— Нашто ты, Ондрейка, нож вздел?
— Да как же, боярин. Царевич-то Дмитрий горлышком на нож пал, все ведают. Взрезать надо.
У Ластика снова перехватило дыхание, теперь уже ненарочно. Взрезать горло?! Князь укоризненно сказал:
— Хоть ты и ловок, Шарафудин, а всё едино дурень. Ненадобно резать. Аще убо мощи нетленны, то и злодейска рана позатянулась следа не оставя. Тако лепше будет… — Похрустел ореховой скорлупой, покряхтел и говорит — как бы с сомнением. — Горазд твой отрок. И личен, и благостен, альбы почувствительней чего-нито. Штоб женки во храме расслезились-разжалостились… — Вдруг поднялся, подошел, и на грудь Ластика что-то посыпалось. — А мы вот. Орешков в домовину покладем. Ведомо: царственно чадо орешки лесны кушало, егда на нож пало. Тако и очевидные люди в Угличе показывали, на розыске.

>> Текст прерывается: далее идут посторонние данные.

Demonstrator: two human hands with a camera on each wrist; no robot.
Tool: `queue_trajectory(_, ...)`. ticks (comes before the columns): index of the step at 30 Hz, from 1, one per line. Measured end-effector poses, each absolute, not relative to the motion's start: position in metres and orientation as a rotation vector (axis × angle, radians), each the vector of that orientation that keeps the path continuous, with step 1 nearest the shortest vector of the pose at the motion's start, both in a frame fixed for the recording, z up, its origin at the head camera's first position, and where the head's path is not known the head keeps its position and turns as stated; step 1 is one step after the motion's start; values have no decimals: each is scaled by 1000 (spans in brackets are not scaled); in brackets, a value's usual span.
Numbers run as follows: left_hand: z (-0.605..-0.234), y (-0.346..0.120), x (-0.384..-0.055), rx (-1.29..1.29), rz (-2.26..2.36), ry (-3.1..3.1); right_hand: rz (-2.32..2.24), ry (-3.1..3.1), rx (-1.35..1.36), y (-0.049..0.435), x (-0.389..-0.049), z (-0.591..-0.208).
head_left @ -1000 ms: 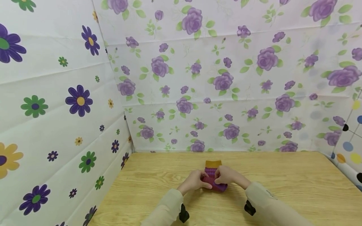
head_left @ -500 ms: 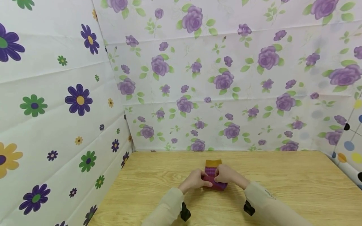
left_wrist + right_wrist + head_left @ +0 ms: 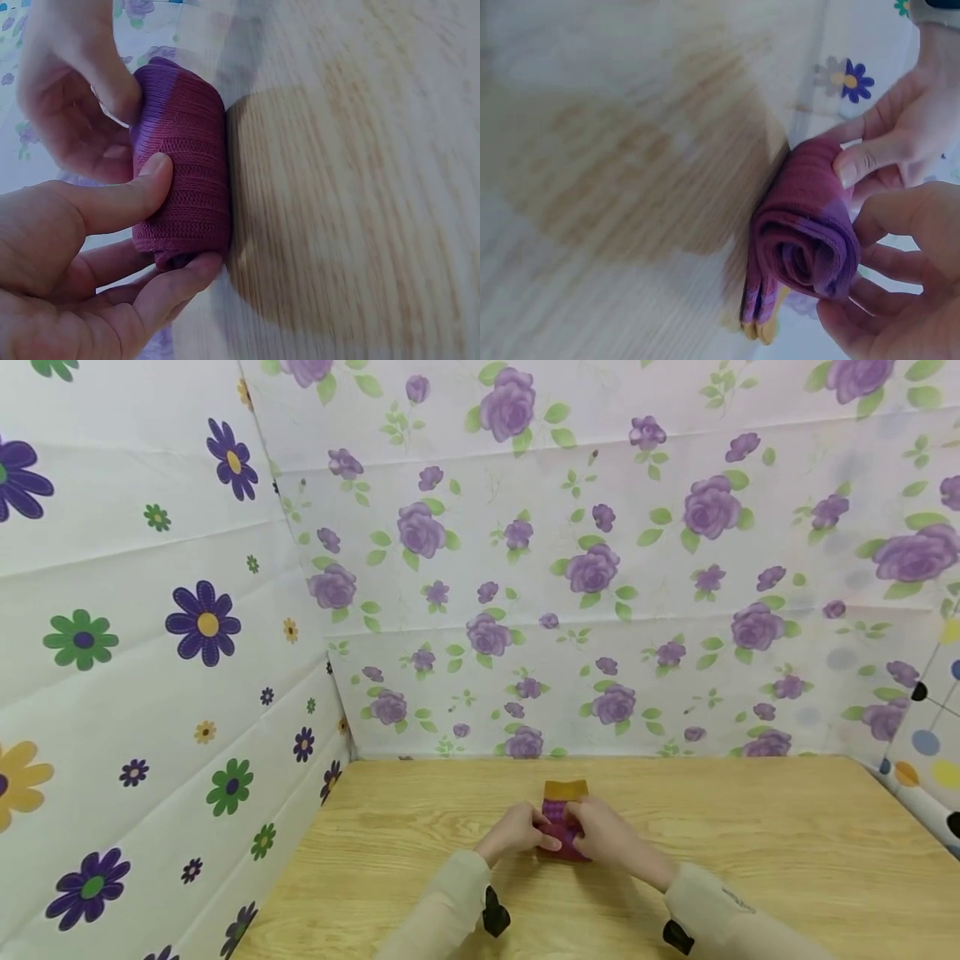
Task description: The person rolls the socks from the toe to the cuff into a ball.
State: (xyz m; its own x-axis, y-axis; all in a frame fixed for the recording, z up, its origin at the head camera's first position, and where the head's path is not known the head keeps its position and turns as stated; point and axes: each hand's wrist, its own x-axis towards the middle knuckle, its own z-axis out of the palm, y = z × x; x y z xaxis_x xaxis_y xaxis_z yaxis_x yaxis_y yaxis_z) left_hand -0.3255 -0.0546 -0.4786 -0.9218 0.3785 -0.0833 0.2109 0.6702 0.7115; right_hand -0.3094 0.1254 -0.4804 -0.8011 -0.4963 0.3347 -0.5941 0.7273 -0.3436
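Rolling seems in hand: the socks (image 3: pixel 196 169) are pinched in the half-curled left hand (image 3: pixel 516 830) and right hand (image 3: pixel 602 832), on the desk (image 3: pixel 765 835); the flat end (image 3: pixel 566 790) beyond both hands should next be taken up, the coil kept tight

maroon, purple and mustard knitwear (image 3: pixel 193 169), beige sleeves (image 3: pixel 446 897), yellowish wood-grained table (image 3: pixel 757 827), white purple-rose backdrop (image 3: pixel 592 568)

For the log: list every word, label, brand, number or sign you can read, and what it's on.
No readable text in any view.
Right sleeve: small mark, too small to tell whether it is lettering.
Rolled knit fabric: no lettering on the visible sides.
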Motion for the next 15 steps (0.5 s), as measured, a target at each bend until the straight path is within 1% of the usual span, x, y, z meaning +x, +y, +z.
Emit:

Ондрейка, фамилия которого, оказывается, была Шарафудин, боярской идеей восхитился:
— Истинно рекут, княже, изо всех бояр московских мудрей тебя не сыскать. Ажио меня слеза сшибла, от орешков-то.
— Ты мне-то хоть не бреши, — проворчал Василий Иванович. — Тебя, душегубца, слеза токмо што с сырой луковицы прошибет. Ладно, грядем в горницу. Вдругорядь всё обтолкуем. Дело-то зело искусное, не оступиться бы.
Едва жуткая парочка вышла, Ластик потрогал щеку (к ней и в самом деле был прилеплен какой-то комочек — ладно, пускай будет), подтянул длинные рукава «червлена кафтана», вытащил из-под лавки унибук и поскорей вернулся на свой наблюдательный пункт.
Глянул одним глазком, что делается в горнице. Князь сел обратно в кресло, Ондрейка Шарафудин стоял напротив. Беседовали.
«Перевод», — шепнул Ластик в раскрытую книгу.
— Боярин, я всё у тебя спросить хотел, — говорил слуга. — Вот ты четырнадцать лет назад следствие в Угличе вел. Свидетелей допрашивал, подозреваемых пытал. Как оно на самом-то деле было? Погиб Дмитрий или нет? Люди говорят, будто бы то не царевич был, а сын поповский, на него похожий. Якобы знали приближенные о покушении и подменили мальчика.
— Царевич это был, я доподлинно выяснил. На то мне Годунов особый наказ дал.
Тут Ондрейка перешел на шепот, так что Ластик почти ничего и не разобрал, но у унибука микрофон был более чуткий:
— А что там вышло-то? Если по правде? Сам царевич на свайку(Точный смысл термина утрачен; подобие ножика или заостренного железного шипа, который бросали в землю во время игры.) упал, в припадке падучей болезни(Этим термином обозначалась эпилепсия и еще некоторые психоневрологические заболевания, сопровождаемые припадками и судорогами), или его убили?